### [To do]
For this exercise, restate the data below with no change at all.

### [Data extract]
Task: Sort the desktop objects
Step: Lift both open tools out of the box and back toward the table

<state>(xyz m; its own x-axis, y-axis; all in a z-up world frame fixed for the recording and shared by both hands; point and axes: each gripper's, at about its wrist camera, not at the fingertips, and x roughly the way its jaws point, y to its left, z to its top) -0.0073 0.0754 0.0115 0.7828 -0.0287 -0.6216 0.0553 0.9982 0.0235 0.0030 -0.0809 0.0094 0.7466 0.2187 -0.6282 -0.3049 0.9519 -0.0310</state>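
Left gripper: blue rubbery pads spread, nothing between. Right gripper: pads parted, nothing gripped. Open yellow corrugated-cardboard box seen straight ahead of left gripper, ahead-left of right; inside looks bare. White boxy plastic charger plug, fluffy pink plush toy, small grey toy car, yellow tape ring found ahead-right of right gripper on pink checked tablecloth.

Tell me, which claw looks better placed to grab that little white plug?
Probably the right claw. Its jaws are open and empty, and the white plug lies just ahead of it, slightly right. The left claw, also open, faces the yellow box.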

### [Result of the task]
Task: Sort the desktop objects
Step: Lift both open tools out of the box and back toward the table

<state>(xyz m; its own x-axis, y-axis; all in a z-up world frame fixed for the recording and shared by both hands; point and axes: each gripper's, at about its wrist camera, not at the fingertips, and x roughly the way its jaws point, y to its left, z to its top) -0.0073 0.0754 0.0115 0.7828 -0.0287 -0.6216 0.0553 0.9982 0.0235 0.0030 -0.0809 0.0094 0.7466 0.2187 -0.6282 -0.3049 0.9519 -0.0310</state>
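Left gripper: blue rubbery pads spread, nothing between. Right gripper: pads parted, nothing gripped. Open yellow corrugated-cardboard box seen straight ahead of left gripper, ahead-left of right; inside looks bare. White boxy plastic charger plug, fluffy pink plush toy, small grey toy car, yellow tape ring found ahead-right of right gripper on pink checked tablecloth.

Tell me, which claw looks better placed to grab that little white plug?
Probably the right claw. Its jaws are open and empty, and the white plug lies just ahead of it, slightly right. The left claw, also open, faces the yellow box.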

With the answer given, the exercise is complete.